• Given data:
__________

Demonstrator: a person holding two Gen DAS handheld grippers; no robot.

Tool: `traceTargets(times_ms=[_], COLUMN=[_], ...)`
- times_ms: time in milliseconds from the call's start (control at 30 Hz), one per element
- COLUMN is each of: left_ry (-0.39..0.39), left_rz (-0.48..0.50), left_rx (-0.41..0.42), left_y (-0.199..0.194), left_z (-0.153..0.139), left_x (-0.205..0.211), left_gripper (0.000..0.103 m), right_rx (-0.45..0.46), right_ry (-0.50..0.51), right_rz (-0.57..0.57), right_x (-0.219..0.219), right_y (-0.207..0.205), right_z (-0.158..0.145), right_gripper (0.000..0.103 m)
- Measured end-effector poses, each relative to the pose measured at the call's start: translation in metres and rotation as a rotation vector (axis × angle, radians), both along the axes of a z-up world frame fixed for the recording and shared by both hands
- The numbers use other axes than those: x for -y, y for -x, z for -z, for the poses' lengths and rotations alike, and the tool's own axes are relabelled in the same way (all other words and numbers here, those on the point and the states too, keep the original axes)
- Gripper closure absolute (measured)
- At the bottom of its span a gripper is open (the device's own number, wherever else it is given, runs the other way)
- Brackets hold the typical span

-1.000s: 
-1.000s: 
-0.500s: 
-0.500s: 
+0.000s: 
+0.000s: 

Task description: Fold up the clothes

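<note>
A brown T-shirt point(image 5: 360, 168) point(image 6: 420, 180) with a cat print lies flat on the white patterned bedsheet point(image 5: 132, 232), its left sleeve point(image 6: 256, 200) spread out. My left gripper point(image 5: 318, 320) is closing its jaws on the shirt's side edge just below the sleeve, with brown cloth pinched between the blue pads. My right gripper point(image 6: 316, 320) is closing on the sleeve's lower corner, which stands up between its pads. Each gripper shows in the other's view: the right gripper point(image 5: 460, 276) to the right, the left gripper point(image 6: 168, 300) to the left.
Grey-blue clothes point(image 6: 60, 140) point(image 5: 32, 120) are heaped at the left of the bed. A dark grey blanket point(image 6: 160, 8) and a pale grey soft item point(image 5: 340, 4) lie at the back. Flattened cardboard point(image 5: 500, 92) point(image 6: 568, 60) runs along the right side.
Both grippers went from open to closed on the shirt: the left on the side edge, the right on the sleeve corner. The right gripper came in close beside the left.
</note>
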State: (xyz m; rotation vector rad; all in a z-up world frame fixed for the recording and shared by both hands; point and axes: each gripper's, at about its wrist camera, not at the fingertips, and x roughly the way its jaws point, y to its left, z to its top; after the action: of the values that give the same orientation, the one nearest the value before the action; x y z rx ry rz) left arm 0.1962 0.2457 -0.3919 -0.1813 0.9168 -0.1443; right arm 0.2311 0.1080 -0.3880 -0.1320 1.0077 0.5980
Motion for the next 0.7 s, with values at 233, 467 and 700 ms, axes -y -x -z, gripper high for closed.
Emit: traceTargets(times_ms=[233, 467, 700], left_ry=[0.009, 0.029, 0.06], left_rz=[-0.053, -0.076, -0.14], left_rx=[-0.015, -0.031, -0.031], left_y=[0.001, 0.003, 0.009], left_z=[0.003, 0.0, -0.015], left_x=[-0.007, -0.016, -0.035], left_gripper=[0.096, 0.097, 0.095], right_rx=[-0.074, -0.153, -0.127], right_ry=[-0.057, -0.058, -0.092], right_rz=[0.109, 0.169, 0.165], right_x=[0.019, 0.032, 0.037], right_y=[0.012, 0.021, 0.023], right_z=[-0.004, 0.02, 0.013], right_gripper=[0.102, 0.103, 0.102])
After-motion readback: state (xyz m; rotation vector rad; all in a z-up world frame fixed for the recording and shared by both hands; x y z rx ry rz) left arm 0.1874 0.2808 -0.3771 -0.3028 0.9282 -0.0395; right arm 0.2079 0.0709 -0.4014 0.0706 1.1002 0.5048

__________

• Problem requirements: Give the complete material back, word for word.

• Output below:
Demonstrator: a person holding two Gen DAS handheld grippers; no robot.

Tool: `traceTargets(times_ms=[_], COLUMN=[_], ...)`
- times_ms: time in milliseconds from the call's start (control at 30 Hz), one per element
- COLUMN is each of: left_ry (-0.39..0.39), left_rz (-0.48..0.50), left_rx (-0.41..0.42), left_y (-0.199..0.194), left_z (-0.153..0.139), left_x (-0.205..0.211), left_gripper (0.000..0.103 m), right_rx (-0.45..0.46), right_ry (-0.50..0.51), right_rz (-0.57..0.57), right_x (-0.219..0.219), right_y (-0.207..0.205), right_z (-0.158..0.145), right_gripper (0.000..0.103 m)
- Measured end-effector poses, each relative to the pose measured at the call's start: translation in metres and rotation as a rotation vector (axis × angle, radians), both along the axes of a z-up world frame fixed for the recording and shared by both hands
- The numbers use other axes than those: x for -y, y for -x, z for -z, for the poses' lengths and rotations alike, and the tool's own axes are relabelled in the same way (all other words and numbers here, those on the point and the states too, keep the original axes)
- Gripper closure absolute (measured)
- At the bottom of its span a gripper is open (the device's own number, wherever else it is given, runs the other way)
- Brackets hold the typical span

-1.000s: 
-1.000s: 
-0.500s: 
-0.500s: 
+0.000s: 
+0.000s: 

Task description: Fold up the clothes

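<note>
A brown T-shirt point(image 5: 360, 168) point(image 6: 420, 180) with a cat print lies flat on the white patterned bedsheet point(image 5: 132, 232), its left sleeve point(image 6: 256, 200) spread out. My left gripper point(image 5: 318, 320) is closing its jaws on the shirt's side edge just below the sleeve, with brown cloth pinched between the blue pads. My right gripper point(image 6: 316, 320) is closing on the sleeve's lower corner, which stands up between its pads. Each gripper shows in the other's view: the right gripper point(image 5: 460, 276) to the right, the left gripper point(image 6: 168, 300) to the left.
Grey-blue clothes point(image 6: 60, 140) point(image 5: 32, 120) are heaped at the left of the bed. A dark grey blanket point(image 6: 160, 8) and a pale grey soft item point(image 5: 340, 4) lie at the back. Flattened cardboard point(image 5: 500, 92) point(image 6: 568, 60) runs along the right side.
Both grippers went from open to closed on the shirt: the left on the side edge, the right on the sleeve corner. The right gripper came in close beside the left.
</note>
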State: (xyz m; rotation vector rad; all in a z-up world frame fixed for the recording and shared by both hands; point and axes: each gripper's, at about its wrist camera, not at the fingertips, and x roughly the way its jaws point, y to its left, z to its top; after the action: of the values that give the same orientation, the one nearest the value before the action; x y z rx ry rz) left arm 0.1962 0.2457 -0.3919 -0.1813 0.9168 -0.1443; right arm 0.2311 0.1080 -0.3880 -0.1320 1.0077 0.5980
Motion for the next 0.7 s, with values at 233, 467 and 700 ms, axes -y -x -z, gripper high for closed.
Emit: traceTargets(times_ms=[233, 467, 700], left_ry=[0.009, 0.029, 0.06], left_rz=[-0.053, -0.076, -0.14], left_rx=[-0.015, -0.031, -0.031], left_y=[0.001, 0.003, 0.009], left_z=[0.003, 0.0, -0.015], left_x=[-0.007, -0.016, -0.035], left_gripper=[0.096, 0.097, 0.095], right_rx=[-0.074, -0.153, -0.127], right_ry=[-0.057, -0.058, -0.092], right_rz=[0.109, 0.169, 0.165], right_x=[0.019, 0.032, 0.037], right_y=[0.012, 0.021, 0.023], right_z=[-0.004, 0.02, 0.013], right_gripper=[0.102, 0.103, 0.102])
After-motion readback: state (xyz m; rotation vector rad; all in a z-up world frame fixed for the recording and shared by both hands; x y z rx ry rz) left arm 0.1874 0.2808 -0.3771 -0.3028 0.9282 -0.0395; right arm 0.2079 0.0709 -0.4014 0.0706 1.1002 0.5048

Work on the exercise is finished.